Justice Dept, FBI looking for motive in post-election incidents

There was galling news from the FBI this week: 2015 saw a shocking 67-percent increase in hate crimes against Muslims. Meanwhile, following the election on Nov. 8, civil rights groups have reported a number of incidents ranging from harassment to attacks against Muslims, African-Americans, Hispanics, and other minorities as well as against Trump supporters.

"Many Americans are concerned by a spate of recent news reports about alleged hate crimes and harassment," said Attorney General Loretta Lynch on Friday.

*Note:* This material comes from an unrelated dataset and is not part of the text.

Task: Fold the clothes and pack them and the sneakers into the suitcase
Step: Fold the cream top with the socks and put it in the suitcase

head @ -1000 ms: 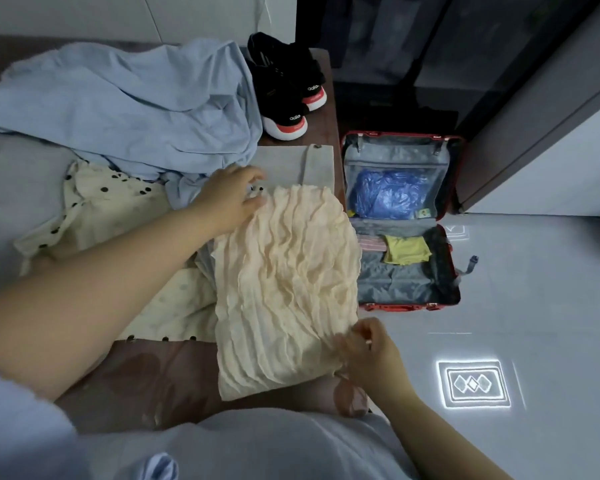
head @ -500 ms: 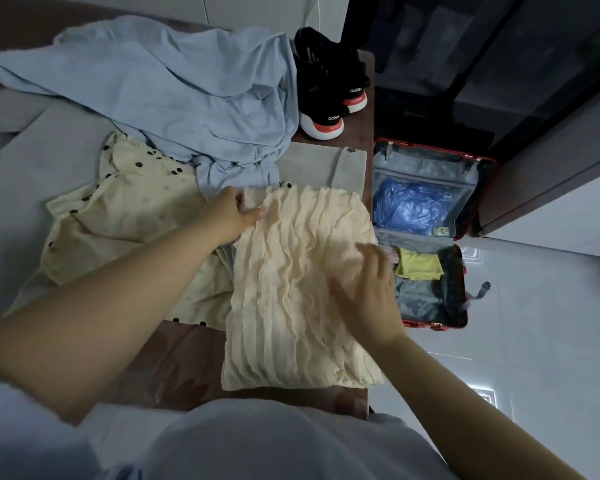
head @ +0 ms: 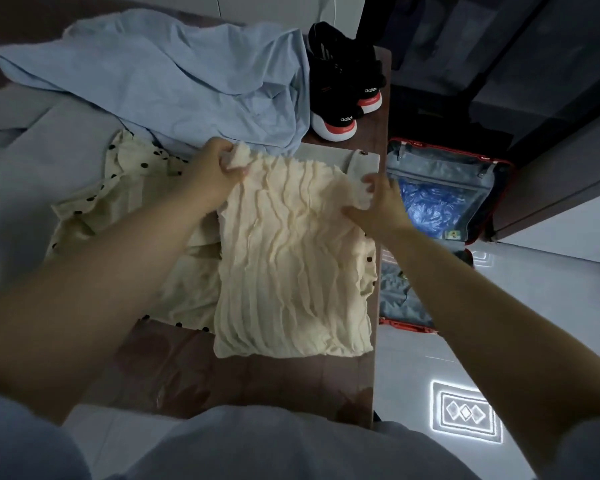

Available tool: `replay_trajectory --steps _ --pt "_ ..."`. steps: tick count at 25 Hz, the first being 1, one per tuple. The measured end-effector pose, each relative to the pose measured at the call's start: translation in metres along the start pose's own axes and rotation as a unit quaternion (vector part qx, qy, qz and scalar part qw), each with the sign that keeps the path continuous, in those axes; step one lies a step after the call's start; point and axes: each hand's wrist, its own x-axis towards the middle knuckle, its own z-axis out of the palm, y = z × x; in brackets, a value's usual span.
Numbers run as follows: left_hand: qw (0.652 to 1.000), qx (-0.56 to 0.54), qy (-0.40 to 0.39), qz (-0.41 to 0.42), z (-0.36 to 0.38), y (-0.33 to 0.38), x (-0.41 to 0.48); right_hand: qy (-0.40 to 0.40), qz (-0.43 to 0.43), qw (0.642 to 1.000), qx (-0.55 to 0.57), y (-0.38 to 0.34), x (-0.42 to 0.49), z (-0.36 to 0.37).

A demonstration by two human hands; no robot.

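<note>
Top (head: pixel 291 265) — left hand (head: pixel 211 172), right hand (head: pixel 378 206) pinch far corners.

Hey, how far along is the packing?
Done: the suitcase lies open on the floor, a blue bag inside. In hand: left hand and right hand grip the far corners of the cream top. Left: blue shirt, dotted garment and sneakers, unpacked on the table.

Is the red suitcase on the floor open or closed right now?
Open: the suitcase lies flat, both halves showing, a blue bag in the far half.
</note>
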Motion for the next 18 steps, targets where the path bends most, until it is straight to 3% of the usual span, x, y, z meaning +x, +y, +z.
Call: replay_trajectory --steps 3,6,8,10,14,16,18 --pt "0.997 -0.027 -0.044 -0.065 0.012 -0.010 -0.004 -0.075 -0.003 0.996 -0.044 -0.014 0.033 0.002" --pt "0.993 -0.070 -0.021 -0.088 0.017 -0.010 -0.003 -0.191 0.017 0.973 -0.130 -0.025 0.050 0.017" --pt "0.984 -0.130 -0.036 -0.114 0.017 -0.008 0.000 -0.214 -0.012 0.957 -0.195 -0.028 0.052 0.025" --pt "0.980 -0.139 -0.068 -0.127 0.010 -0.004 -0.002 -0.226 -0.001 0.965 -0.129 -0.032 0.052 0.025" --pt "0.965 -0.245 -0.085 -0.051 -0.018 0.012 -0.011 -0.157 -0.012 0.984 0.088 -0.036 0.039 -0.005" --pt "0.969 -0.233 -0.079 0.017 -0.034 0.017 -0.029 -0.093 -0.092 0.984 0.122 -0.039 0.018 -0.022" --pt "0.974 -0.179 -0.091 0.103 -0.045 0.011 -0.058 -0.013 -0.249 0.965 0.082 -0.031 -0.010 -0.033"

Lynch issued a videotaped statement to address these concerns. She called the FBI report, which only included confirmed cases of anti-Muslim hate crimes, "deeply sobering." As for the post-election incidents, she announced that the FBI and federal prosecutors are launching a probe into whether any meet the criteria to be charged as federal hate crimes.

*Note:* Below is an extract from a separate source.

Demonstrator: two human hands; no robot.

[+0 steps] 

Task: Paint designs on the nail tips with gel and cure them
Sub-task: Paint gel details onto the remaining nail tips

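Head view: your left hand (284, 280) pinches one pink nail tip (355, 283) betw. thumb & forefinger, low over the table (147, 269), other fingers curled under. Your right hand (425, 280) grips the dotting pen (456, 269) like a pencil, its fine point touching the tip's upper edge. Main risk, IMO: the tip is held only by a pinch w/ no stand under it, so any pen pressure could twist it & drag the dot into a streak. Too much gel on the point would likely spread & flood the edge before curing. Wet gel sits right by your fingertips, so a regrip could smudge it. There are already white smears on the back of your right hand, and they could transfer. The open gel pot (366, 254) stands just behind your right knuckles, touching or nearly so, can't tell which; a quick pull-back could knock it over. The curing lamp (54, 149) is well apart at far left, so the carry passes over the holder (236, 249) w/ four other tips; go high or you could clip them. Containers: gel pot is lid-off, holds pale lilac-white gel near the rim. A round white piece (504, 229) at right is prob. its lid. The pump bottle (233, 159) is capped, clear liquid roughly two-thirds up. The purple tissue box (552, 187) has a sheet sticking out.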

A federal hate crime prosecution, naturally enough, can only involve violations of federal law. As you may know, however, Louisiana and many other states have hate crime statutes much like the federal one. In general, these statutes provide a harsher penalty when crimes are motivated by bias based on race, color, national origin, religion, disability, gender, gender identity, or sexual orientation.

To obtain the heavier sentence, the prosecution must not only prove every element of the crime itself, but also demonstrate the defendant was motivated by bias based on one of those characteristics. Under the federal hate crime acts statute, judges are allowed broad leeway to hand down life sentences in kidnapping, sexual abuse and attempted murder cases or when someone was killed during the crime.

Building a case for a hate crime takes a lot of time and legwork because the defendant's motive for committing the offense must be proven to the jury's satisfaction. It seems that, as least for now, the federal government is prepared to bring all its resources to bear.

Attorney General Lynch's authority to order the probe officially runs out on Jan. 19, at which time the future attorney general will have to decide whether to continue it. President-elect Trump has named Senator Jeff Sessions of Alabama as his choice for the role, but Mr. Sessions will have to be confirmed by the Senate.